J’en ai regardé quatre descendre des arbres. Le plus jeune avait peut-être deux ans, marchant sur les jointures le long des cordes avec la désinvolture confiante d’un animal qui n’est jamais tombé et ne peut pas vraiment l’imaginer. Les plus âgés étaient plus délibérés : ils s’asseyaient sur la plateforme, triaient la papaye et les bananes avec quelque chose s’approchant du mépris pour la qualité des fruits, et jetaient un regard aux touristes rassemblés avec une expression que je ne peux décrire que comme tolérante. Il est impossible de ne pas sentir le poids de leur situation dans ce regard. Ce sont des animaux sauvages que l’on entraîne pour une vie sauvage qu’ils n’auraient jamais dû perdre.
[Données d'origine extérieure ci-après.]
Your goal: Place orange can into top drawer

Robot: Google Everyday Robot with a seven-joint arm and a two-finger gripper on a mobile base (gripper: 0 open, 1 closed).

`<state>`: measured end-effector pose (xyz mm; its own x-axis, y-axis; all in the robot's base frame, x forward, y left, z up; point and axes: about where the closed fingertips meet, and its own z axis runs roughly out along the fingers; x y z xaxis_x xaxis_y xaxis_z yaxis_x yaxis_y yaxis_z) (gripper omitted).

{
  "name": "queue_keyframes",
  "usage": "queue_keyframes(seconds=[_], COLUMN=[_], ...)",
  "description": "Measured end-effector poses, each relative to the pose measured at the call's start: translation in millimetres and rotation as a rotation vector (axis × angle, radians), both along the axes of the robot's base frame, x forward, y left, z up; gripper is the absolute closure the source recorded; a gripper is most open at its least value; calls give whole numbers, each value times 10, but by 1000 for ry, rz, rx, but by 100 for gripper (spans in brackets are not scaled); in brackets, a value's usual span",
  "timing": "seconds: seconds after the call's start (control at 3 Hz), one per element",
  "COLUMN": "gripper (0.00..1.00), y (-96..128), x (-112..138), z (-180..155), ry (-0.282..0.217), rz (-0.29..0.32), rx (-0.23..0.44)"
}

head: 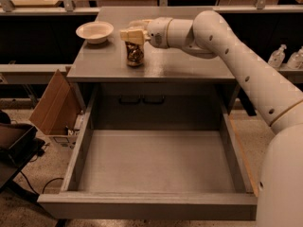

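Camera view looks down on a grey cabinet whose tabletop [189,65] carries two things. The orange can [135,56] stands upright on it, left of the middle and somewhat nearer the front edge than the back edge. Its mottled dark print faces the camera.

The end effector [131,36] sits right at the can's top, reaching in from the right on a cream arm [236,56] that crosses the tabletop's right half and bends down past the right edge. It covers the can's lid. Whether it has clamped onto the can or only rests above it cannot be told.

A cream bowl [94,31] sits close to the left edge, farther back than the can and apart from it.

Below the front edge, the top drawer [156,160] is pulled far out toward the camera, showing its flat grey bottom, low side walls and plain front panel. The can is on the tabletop, not in the drawer. Behind the drawer's back, a panel with two dark handles [142,99] shows under the tabletop.

Off the left edge, on the floor, a cardboard box [54,103] leans open. Off the right edge, small clear bottles [279,56] stand on a lower shelf.
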<state>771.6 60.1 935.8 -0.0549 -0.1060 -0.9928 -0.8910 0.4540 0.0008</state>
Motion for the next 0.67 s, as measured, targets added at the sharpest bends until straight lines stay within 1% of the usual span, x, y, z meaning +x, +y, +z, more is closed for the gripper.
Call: queue_keyframes(seconds=[0.33, 0.67], gripper=[100, 100], y=[81, 215], x=[-97, -415], z=[172, 494], ry=[-18, -53], rz=[0, -8], rx=[-24, -58])
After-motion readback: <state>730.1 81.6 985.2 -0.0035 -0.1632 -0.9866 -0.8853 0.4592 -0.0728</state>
Une courte promenade à travers la même réserve mène au Centre de Conservation des Ours Solaires de Bornéo, qui mérite plus de visiteurs qu’il n’en reçoit. Les ours solaires, les plus petits ours du monde, un plastron couleur miel sur un corps sombre, avec la langue la plus longue de toutes les espèces d’ours, sont tout autant menacés, tout autant mécompris. Regarder l’un d’eux démanteler une termitière avec une précision chirurgicale, perforant méthodiquement chaque tunnel de sa langue tout en ignorant totalement la foule, j’ai ressenti la même chose qu’avec les orangs-outans : la sensation que ces animaux mènent leur propre vie, et que notre présence est un inconvénient historique qu’ils choisissent, généreusement, d’accepter.
Les sentiers de la promenade en bois au-delà du centre méritent une heure supplémentaire si l’on supporte la chaleur. La forêt y est véritablement ancienne : des arbres aux contreforts racinaires de la taille de murs, des faisceaux de lumière verte filtrée, le son des insectes si constant qu’il devient une sorte de silence. Je me suis assis sur un banc en bordure de forêt pendant vingt minutes à regarder rien se passer, ce qui fut les vingt meilleures minutes de la journée.
Quand y aller : Les deux distributions quotidiennes ont lieu à 10h et à 15h. Venez pour la distribution matinale et restez pour un moment de forêt plus calme l’après-midi. De mars à octobre est le plus fiable : les sentiers deviennent boueux par forte pluie et la forêt est plus difficile à lire. Arrivez tôt ; la lumière avant 9h dans la canopée est extraordinaire et les touristes ne se sont pas encore accumulés.